Members of the Core Group
Ranjit Roy Chaudhury, the clinical pharmacologist has been named to coordinate a group of experts and officials. Earlier, Chuadhury has headed WHO’s Rational Use of Drugs in India programme. Other members of the group are
• Former Health Minister, CP Thakur,
• Head of Indian Council of Medical Research, VM Katoch
• Director General of Health Services, Jagdish Prasad,
• Specialist in pharmaceuticals, Kavita Khanna
• Head of the National Vector Borne Disease Control Programme, AC Dhariwal
• Health Secretaries of Bihar, West Bengal, Jharkhand and Uttar Pradesh
• Joint Secretary in the Union Health Ministry, Anshu Prakash

About Kala Azar
Globally, Kala Azar is known as Visceral Leishmaniasis, a zoonotic infection and is world’s second deadliest vector borne disease after Malaria. The disease is carried by sand fly found in the eastern UP, Bihar, Jharkhand and West Bengal and usually strikes during the months of the monsoon. At present, the disease is concentrated in about 54 districts of India, of which Bihar is the worst affected state.
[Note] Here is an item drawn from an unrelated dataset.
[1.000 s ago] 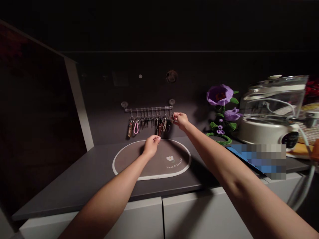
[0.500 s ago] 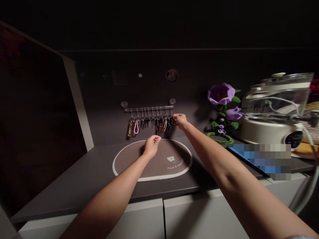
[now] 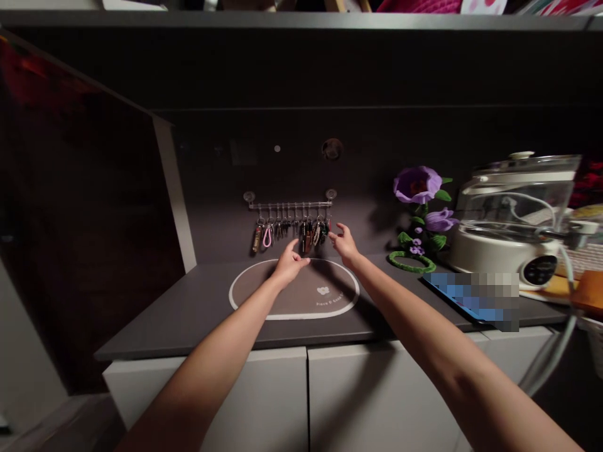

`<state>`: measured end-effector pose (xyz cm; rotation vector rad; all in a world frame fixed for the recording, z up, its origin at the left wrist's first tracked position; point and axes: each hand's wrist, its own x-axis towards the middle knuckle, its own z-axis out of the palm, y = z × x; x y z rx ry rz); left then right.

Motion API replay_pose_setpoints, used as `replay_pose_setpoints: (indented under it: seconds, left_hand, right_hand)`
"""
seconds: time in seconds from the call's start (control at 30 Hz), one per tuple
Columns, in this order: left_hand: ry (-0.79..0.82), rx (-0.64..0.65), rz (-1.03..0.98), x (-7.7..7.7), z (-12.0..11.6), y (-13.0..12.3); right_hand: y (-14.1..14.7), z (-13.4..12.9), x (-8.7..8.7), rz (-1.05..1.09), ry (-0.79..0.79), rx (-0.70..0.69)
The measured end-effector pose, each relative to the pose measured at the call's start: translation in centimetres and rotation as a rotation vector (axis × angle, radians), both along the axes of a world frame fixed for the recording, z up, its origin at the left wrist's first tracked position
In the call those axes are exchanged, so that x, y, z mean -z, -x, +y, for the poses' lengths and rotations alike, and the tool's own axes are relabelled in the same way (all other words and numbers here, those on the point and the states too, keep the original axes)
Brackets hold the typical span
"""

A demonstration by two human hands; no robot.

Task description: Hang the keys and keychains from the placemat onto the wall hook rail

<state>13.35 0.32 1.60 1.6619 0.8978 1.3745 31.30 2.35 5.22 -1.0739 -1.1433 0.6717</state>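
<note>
A clear hook rail (image 3: 292, 205) is fixed to the dark back wall by two round mounts. Several key rings hang from its hooks, among them a brown key tag (image 3: 257, 238), a pink loop strap (image 3: 267, 236) and a beaded strap (image 3: 317, 233). My left hand (image 3: 291, 262) hovers below the rail and in front of the keys, thumb and fingers apart, holding nothing. Close to the rail's right end is my right hand (image 3: 345, 242), its fingers spread beside a small red item (image 3: 330, 226) that hangs there. Whether a fingertip touches it, I cannot tell.
Beneath the keys an oval brown mat (image 3: 254, 292) with a white rim lies on the dark countertop (image 3: 188, 314). To the right stand purple felt flowers (image 3: 418, 185), a blurred-out tablet-like device (image 3: 466, 301) and a cream kitchen appliance (image 3: 490, 251). A shelf edge (image 3: 301, 21) runs overhead.
Both hands have opened from a pinch. My right hand has come away from the red item, now hanging at the rail's right end. The view has shifted back, showing the upper shelf.
</note>
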Motion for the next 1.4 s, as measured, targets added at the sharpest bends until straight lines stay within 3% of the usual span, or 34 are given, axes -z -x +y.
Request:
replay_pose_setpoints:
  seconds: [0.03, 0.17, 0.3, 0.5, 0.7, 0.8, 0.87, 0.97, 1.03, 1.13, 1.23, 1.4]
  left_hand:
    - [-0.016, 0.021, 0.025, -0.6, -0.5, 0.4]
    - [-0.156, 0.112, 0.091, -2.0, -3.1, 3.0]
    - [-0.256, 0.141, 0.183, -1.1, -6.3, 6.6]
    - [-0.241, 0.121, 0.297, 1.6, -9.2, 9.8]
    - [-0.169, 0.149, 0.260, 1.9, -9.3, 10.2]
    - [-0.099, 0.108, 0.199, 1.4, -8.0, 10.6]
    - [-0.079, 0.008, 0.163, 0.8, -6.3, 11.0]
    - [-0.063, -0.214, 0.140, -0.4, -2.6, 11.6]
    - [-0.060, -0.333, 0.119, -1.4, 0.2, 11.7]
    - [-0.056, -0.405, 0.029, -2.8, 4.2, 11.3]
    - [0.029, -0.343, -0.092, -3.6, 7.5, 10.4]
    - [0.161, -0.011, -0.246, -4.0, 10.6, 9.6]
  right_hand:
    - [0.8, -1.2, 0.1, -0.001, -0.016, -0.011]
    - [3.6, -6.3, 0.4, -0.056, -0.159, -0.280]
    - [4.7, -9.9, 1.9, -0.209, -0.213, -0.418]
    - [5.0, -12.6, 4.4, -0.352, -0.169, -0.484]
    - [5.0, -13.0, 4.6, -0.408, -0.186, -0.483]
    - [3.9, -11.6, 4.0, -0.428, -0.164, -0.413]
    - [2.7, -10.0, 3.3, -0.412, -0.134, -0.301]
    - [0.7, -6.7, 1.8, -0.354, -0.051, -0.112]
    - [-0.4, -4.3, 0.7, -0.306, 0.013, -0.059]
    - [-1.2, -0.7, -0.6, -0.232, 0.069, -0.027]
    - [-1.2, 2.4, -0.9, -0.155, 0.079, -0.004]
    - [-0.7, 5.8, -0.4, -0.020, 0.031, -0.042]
90 percent of the Visceral Leishmaniasis cases occur in 5 countries: Bangladesh, India, Nepal, Sudan and Brazil.


Sodium Stibogluconate use for treatment of Kala Azar
Research conducted late UN Brahmachari in 1920s led to use of Sodium Stibogluconate to treat the disease. But due to resistance developed among people against the drug has led to its minimal impact on patients.